Chapter 12 Flashcards
Cephalization
Cephalization is the evolutionary development of the rostral (anterior) portion of the CNS
- Cephalization resulted in an increased number of neurons.
- This is the highest level reached in the human brain.
Organization of the brain regions
- Adult brains have 4 regions:
1. Cerebral hemispheres
2. Diencephalon
3. Brain stem, consisting of:- Midbrain
- Pons
- Medulla
4. Cerebellum
Brain regions illustration
Gray matter
Gray matter is short, nonmyelinated neurons and cell bodies.
White matter
White matter is myelinated and nonmyelinated axons.
Cross section of the spinal cord
Ventricles
- Ventricles are any fluid filled chamber that are continuous to one another and to the central canal of the spinal cord.
- Ventricles are filled with cerebrospinal fluid (CSF)
- Ventricles are lined by ependymal cells (neuroglial cells)
- Lateral ventricles (paired): C shaped; deep in each of the hemispheres; separated by a membrane called a septum pellucidum.
- Third ventricle is in the diencephalon;
- Fourth ventricle is in the hind brain which is continuous with the central canal of the spinal cord;
Surface marking on cerebral hemispheres
- Gyri: ridges
- Sulci: shallow grooves
- Fissures: deep grooves
- Longitudinal fissure: separates the 2 hemispheres
- Transverse cerebral fissure: separates cerebrum and cerebellum
Lateral view of the cerebral hemispheres
Several sulci divide each hemisphere into 5 lobes:
- Frontal
- Parietal
- Temporal
- Occipital
- Inusla
The lobes and sulci of the cerebrum
The major sulci that divide the lobes:
- Central sulcus separates pre central gyrus of the frontal lobe and post central gyrus of the parietal lobe.
- Parieto-occipital sulcus separates the occipital and parietal lobes.
- The lateral sulcus outlines the temporal lobes.
Each hemisphere has 3 basic regions:
- The cerebral cortex of gray matter superficially.
- White matter internally
- Basal nuclei deep within the white matter.

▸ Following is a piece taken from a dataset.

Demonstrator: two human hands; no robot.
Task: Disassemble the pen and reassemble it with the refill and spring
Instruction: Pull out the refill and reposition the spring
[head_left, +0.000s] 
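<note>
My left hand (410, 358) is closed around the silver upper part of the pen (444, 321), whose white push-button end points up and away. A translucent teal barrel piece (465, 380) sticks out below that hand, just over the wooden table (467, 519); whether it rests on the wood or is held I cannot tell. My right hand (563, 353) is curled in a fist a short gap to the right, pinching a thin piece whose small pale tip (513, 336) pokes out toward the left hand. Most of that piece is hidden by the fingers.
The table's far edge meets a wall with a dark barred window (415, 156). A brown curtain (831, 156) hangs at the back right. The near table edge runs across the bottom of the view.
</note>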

Basal nuclei is island of gray matter situated deep within the white matter.
The cerebral cortex
- The cerebral cortex is the executive suite of the brain.
- It is a superficial layer of gray matter.
- Mostly made up of neuron cell bodies, dendrites, glial cells and blood vessels.
- Has no axons
- Makes up about 40% of the brain.
4 general considerations of the cerebral cortex:
- Contains 3 types of functional areas:
A. Motor areas: control voluntary movement
B. Sensory areas: conscious awareness of sensation.
C. Association areas: integrate diverse information - Each hemisphere is concerned with contralateral (opposite) side of the body.
- Lateralization (specialization) of cortical function can occur in only one hemisphere.
- Conscious behavior involves the entire cortex in one way or another.
Motor areas of the cerebral cortex
- Located in the frontal lobe, motor areas act to control voluntary movement.
- Primary motor cortex is in the precentral gyrus
- Premotor cortex is anterior to the precentral gyrus
- Broca’s area is anterior to the inferior premotor area.
- Frontal eye field is within and anterior to the premotor cortex; superior to Broca’s area.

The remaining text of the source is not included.